**Task details:**
Take each line of the data that contains the string "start" and copy it.

#####

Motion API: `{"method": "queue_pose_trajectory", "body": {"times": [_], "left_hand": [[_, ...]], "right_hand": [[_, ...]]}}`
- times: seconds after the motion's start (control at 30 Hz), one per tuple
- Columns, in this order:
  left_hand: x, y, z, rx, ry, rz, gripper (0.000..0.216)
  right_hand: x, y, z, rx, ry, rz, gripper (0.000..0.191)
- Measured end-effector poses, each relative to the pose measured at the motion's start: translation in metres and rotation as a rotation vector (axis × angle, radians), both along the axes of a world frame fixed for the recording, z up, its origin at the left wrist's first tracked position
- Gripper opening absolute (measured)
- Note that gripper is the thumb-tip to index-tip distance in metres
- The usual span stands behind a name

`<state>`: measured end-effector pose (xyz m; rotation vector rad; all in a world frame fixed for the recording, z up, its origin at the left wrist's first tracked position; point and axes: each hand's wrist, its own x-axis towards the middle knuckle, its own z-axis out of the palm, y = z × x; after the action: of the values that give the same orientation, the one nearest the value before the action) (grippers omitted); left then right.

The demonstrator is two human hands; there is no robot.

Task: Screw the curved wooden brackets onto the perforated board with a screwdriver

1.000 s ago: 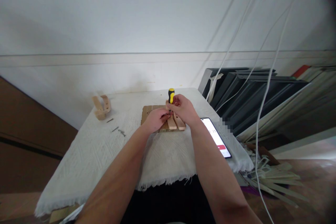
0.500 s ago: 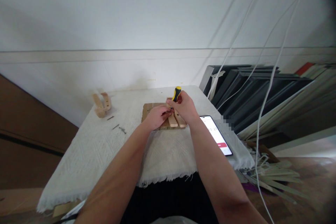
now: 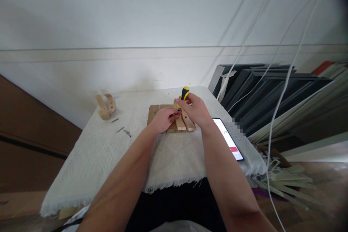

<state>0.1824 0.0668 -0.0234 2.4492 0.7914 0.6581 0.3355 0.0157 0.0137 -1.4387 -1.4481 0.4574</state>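
A yellow and black screwdriver (image 3: 185,92) stands tilted over wooden slats (image 3: 185,123) that lie on a brown wooden board (image 3: 153,112). My right hand (image 3: 196,110) is closed round the screwdriver's handle. My left hand (image 3: 163,119) rests on the board beside the slats, its fingers pinched at the screwdriver's tip; what they pinch is too small to make out.
A white cloth (image 3: 114,156) covers the small table. A curved wooden piece (image 3: 105,107) and loose screws (image 3: 123,131) lie at the left. A lit phone (image 3: 230,139) lies at the right edge. White cables (image 3: 274,90) hang over dark panels (image 3: 272,94) on the right.
The screwdriver's handle has leaned from upright to the right, and my right hand has turned with it. My left hand has stayed pinched at the tip.
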Motion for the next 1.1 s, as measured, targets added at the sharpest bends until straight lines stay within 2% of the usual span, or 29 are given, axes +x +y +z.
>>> {"method": "queue_pose_trajectory", "body": {"times": [0.1,0.13,0.23,0.3,0.47,0.5,0.67,0.87,0.93,1.03,1.1], "left_hand": [[0.0002,-0.0003,0.0001,0.011,0.008,-0.005,0.021],[0.0003,-0.0007,0.0005,0.011,0.012,-0.006,0.022],[0.0006,-0.0014,0.0019,0.004,0.016,-0.014,0.022],[0.0008,-0.0011,0.0024,-0.003,0.015,-0.008,0.021],[0.0007,-0.0007,0.0023,-0.011,0.020,0.010,0.021],[0.0007,-0.0010,0.0024,-0.011,0.020,0.004,0.022],[0.0007,-0.0020,0.0025,-0.019,-0.011,-0.014,0.022],[0.0002,-0.0011,0.0010,-0.014,0.004,-0.008,0.022],[0.0004,-0.0017,0.0011,-0.012,-0.001,-0.013,0.022],[0.0005,-0.0022,0.0015,-0.010,-0.010,-0.017,0.021],[0.0004,-0.0021,0.0019,-0.008,0.001,-0.007,0.022]], "right_hand": [[0.0007,-0.0023,0.0009,-0.002,0.009,0.153,0.024],[0.0005,-0.0023,0.0005,0.000,-0.001,0.133,0.023],[-0.0020,-0.0004,-0.0009,0.031,-0.039,-0.057,0.029],[-0.0031,0.0006,-0.0010,0.034,-0.051,-0.096,0.029],[0.0008,-0.0003,-0.0005,0.019,0.013,0.151,0.020],[0.0013,-0.0004,-0.0009,0.018,0.019,0.164,0.019],[-0.0030,0.0013,-0.0034,0.034,-0.017,-0.084,0.031],[-0.0001,0.0020,-0.0043,-0.009,0.003,0.154,0.022],[0.0007,0.0019,-0.0046,-0.014,-0.041,0.091,0.021],[-0.0011,0.0027,-0.0052,-0.006,-0.083,-0.105,0.030],[-0.0017,0.0037,-0.0057,0.008,-0.074,-0.123,0.031]]}}
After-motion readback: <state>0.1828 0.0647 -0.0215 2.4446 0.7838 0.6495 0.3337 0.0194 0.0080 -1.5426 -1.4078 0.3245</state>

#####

**Answer below:**
- times: seconds after the motion's start (control at 30 Hz), one per tuple
- Measured end-effector poses, each relative to the pose measured at the motion's start: translation in metres and rotation as a rotation vector (axis × angle, radians), both along the axes of a world frame fixed for the recording, z up, its origin at the left wrist's first tracked position

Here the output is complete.